Perhaps this archive could be mirrored to BitBucket or similar for added redundancy? FigShare and DataDryad could also be used for archiving, although it would be suboptimal re-inventing the wheel for code. I would like to see FigShare and DataDryad guys enter the discussion and offer advice since they are experts at data archiving.
3. The community to initiate actual action
A conversation with the publishers of bioinformatics software needs to be started right now. Even just PLOS, BMC, and Oxford Journals adopting a joint policy would establish a critical mass for bioinformatics software publishing. I think maybe an open letter signed by as many people as possible might convince these publishers. Pressure on Twitter and Google+ would help too, as it always does. Who can think of a cool hashtag? Though if anyone knows journal editors an exploratory email conversation might be very productive too. Technically this is not challenging, Casey did a version himself at BioinformaticsArchive. There is very little if any monetary cost to implementing this. It wouldn’t take long.

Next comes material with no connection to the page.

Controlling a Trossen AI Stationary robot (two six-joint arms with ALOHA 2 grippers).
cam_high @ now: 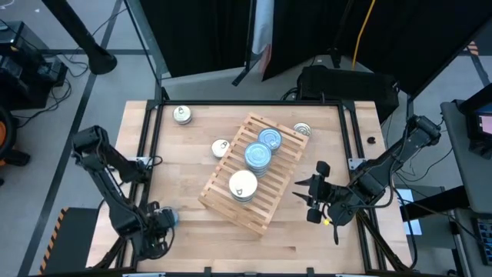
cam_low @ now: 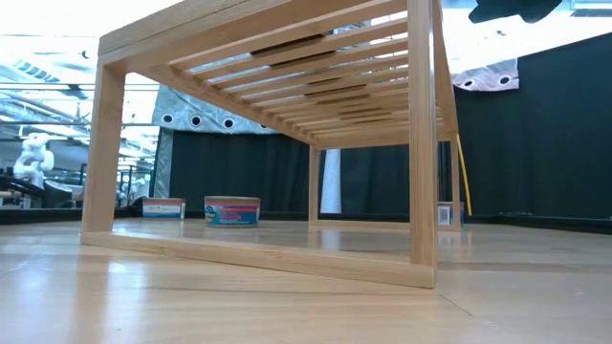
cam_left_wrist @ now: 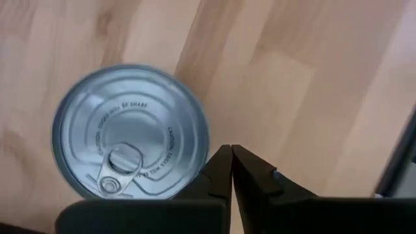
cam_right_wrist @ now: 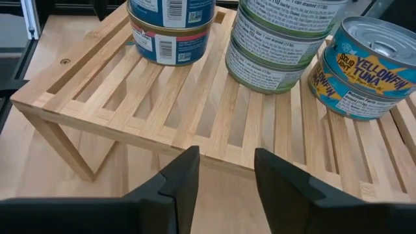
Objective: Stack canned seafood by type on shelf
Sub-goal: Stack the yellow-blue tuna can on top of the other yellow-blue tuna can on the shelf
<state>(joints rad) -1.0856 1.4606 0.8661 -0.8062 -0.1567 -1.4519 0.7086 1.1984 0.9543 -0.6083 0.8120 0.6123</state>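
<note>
Landmark: the shelf (cam_high: 252, 171), sitting diagonally mid-table.

Nearest the robot base, well clear of the shelf's near-left corner: left gripper (cam_high: 157, 221) parked low at the table's front edge. Jaws fully closed, tips touching, nothing between them. A silver pull-tab tin (cam_left_wrist: 130, 133) lies just beside the closed tips in the left wrist view, apart from them, not gripped. Judgement: the close missed it or the tin sits outside the jaws; needs a re-open and re-centre before a grasp.

Right gripper (cam_high: 314, 194) hovers just off the shelf's near-right side, facing its long edge. Jaws partly apart and empty; looks like a standoff with line of sight to the stacks.

On the shelf, near to far: white-topped stack (cam_high: 243, 185) at the near end, blue-topped stack (cam_high: 258, 156) mid-shelf, another blue-topped tin (cam_high: 270, 139) just beyond it. Grouping by lid colour fits sort-by-type. The right wrist view shows two-high stacks and a single "Yellowfin Tuna" tin (cam_right_wrist: 364, 68) beside them.

Off the shelf: one tin (cam_high: 221, 148) just beside the shelf's far-left edge, one (cam_high: 302, 131) touching or nearly touching its far corner, one (cam_high: 182, 115) well apart toward the table's far-left corner. These are not yet sorted.
</note>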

But can competing journals really be organised like this? Yes, absolutely for sure, there is clear precedent in the 2011 action of >30 ecology and evolutionary biology journals. Also, forward-looking journals will realize it is their interests to make this happen. By implementing this they will seem more modern and professional by comparison to journals not thinking along these lines. Researchers will see strict archiving policy as a reason to trust publications in those journals as more than just ephemeral vague descriptions. These will become the prestige journals, because ultimately we researchers determine what the good journals are.
So what next? Well I think gathering solid advice on good practice is important, but we also need action. I’d discussions with the relative journals ASAP. I’m really not sure if I’m the best person to do this, and there may be better ways of doing it than just blurting it all out in a blog like this, but we do need action soon. It feels like the days before GenBank, and I think we should be ashamed of maintaining this status quo.